2012 October | Gersic.com

Posted by tomgersic on Oct 17, 2012 in Code, The Cloud |

Big Data Made Small with Heroku, DynamoDB, and Elastic Map Reduce

Word Cloud One million tweets per day.

An average of fifteen words per tweet.

Four (awesome) days of Dreamforce 2012…

Out of the 60 million words that scrolled across the screen on the Model Metrics Art of Code exhibit Moving the Cloud during Dreamforce 2012, which were the most frequently used? Well, “social” was #1, then “touch” and “mobile”. The word cloud above shows the rest of the top 100. But how did we calculate that? And, more importantly, how can we do so in a way that will easily scale up to working with much larger data sets?

Well, Moving the Cloud is written in Node.js, and I didn’t want to do anything that would tax the production version of the page, so the first thing I did was to create a simplified version of it by stripping out the UI/HTTP layer and adding in the Dynamo package for working with Amazon DynamoDB. DynamoDB is a highly performant, highly scaleable NoSQL database service hosted by Amazon Web Services. Amazon automatically handles scaling the storage space for you with super-fast SSD drives. Your main configuration options are to set the max number of allowed reads per second, and the max number of writes per second. Changing these values takes less than a minute, and you can set up CloudWatch alarms to let you know if you’re getting close to the limits. You pay more for higher limits, and we were seeing around 25-50 tweets per second max, so I set the write limit to 100. The read limit only really matters when you want to start reporting on the data, so I set it pretty low initially.
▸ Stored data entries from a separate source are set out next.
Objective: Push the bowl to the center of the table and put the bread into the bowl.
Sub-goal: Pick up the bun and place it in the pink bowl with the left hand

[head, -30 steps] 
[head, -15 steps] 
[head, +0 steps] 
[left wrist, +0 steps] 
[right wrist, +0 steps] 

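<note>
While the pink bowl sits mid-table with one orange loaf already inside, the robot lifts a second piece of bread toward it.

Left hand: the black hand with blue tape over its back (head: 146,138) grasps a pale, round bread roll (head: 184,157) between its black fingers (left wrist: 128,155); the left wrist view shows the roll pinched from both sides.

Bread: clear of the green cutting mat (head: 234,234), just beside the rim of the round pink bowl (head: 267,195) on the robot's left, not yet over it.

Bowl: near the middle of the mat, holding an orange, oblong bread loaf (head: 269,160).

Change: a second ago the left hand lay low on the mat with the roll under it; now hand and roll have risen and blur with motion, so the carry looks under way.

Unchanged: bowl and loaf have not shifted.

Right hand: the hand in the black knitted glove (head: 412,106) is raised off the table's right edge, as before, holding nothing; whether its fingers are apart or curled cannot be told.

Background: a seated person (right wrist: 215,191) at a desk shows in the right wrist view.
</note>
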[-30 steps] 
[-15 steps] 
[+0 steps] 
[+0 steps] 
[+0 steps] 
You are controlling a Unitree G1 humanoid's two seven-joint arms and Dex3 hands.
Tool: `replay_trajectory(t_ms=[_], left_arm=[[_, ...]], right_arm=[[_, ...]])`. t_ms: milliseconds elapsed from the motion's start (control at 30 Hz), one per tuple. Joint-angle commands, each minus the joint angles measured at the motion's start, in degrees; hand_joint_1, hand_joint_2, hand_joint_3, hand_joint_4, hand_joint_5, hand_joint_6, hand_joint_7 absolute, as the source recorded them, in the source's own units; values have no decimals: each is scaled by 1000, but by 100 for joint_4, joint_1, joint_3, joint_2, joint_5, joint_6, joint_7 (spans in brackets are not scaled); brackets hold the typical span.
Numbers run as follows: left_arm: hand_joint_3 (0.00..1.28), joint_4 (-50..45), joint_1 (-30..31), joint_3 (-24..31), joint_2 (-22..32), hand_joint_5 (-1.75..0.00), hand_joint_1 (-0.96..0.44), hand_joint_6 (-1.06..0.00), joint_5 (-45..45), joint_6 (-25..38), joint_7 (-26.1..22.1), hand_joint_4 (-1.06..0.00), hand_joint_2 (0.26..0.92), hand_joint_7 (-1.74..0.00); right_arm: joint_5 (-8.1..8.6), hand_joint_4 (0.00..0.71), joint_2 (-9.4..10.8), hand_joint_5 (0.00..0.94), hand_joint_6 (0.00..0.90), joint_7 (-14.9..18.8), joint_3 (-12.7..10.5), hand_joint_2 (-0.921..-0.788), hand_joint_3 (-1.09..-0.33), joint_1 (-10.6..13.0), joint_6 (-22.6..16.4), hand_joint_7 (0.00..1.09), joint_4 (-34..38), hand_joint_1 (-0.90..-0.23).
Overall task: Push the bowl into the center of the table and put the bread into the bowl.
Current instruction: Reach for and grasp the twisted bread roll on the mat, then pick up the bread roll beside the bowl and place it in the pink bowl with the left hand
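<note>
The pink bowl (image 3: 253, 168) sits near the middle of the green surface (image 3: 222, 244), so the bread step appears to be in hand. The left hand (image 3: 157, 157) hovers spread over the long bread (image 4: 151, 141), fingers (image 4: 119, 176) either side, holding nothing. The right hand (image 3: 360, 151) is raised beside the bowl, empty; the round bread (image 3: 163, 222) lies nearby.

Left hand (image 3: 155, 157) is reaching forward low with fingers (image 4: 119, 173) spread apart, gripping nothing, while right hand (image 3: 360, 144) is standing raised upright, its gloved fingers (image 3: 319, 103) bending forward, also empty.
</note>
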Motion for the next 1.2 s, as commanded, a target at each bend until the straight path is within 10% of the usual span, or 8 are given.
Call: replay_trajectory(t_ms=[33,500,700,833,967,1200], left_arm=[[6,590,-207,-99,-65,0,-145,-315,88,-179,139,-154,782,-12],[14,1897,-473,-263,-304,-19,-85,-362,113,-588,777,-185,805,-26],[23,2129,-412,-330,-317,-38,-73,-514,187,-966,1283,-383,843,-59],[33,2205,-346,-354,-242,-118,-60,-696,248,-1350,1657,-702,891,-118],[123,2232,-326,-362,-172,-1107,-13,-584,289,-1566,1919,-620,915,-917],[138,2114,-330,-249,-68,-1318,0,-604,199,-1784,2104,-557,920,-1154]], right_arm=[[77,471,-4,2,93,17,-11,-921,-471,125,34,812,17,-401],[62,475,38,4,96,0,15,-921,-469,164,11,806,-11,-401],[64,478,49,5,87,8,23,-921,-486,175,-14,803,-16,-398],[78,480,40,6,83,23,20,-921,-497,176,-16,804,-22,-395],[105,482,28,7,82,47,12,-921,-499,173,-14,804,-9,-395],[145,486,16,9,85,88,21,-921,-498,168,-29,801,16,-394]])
As you can see from the Trendy-Dynamo code in GitHub, the actual communication with DynamoDB from Node.js is pretty simple. DynamoDB stores Key/Value pairs, and has no defined schema aside from requiring a primary key. The Twitter Streaming API returns JSON documents with a lot of extra cruft, so I pulled out the relavent information and stored in in DynamoDB:

DynamoDB Explorer

Back in the olden days of aught four, I might have set this running on an old linux box laying around my house (I still actually have a few big towers stacked in the basement, along with boxes of power supplies and old parts, but they haven’t been turned on in ages). Then my ISP would drop the connection, or the power supply would fail, and I’d be missing a bunch of data. Enter Heroku. Such an app can literally be hosted for free on the Heroku Cedar Stack with one Worker Dyno:

Heroku Worker Dyno

Okay, so that’s the initial setup — let’s move ahead a few days — #DF12 is over, and we have 60 million words to count. This is where Elastic Map Reduce (EMR) comes in. EMR is a hosted instance of Apache Hadoop, and Map-Reduce is a handy algorithm for taking huge data sets and breaking them down into smaller, manageable chunks. Think of it like this — imagine in this image that each of the three multi-colored blocks on the left side is one individual tweet…

Map Reduce

Say the red block is the word “salesforce”, the yellow block is the word “is”, and the blue block is the word “social”. The first step of the process is to count the instances of each word in that tweet. Then, we increment the count of that word in every tweet. Simple, right? Over time, we break down 60 million words into a reduced set where each word occurs only once, but is accompanied by a number that represents the total number of occurrences. To do this with EMR, the first thing we need to do is to snapshot the data from DynamoDB into Amazon S3. To do this, I’ve used an interactive command line Hadoop tool named Apache Hive. It allows you to map external tables and to query them with SQL-like syntax.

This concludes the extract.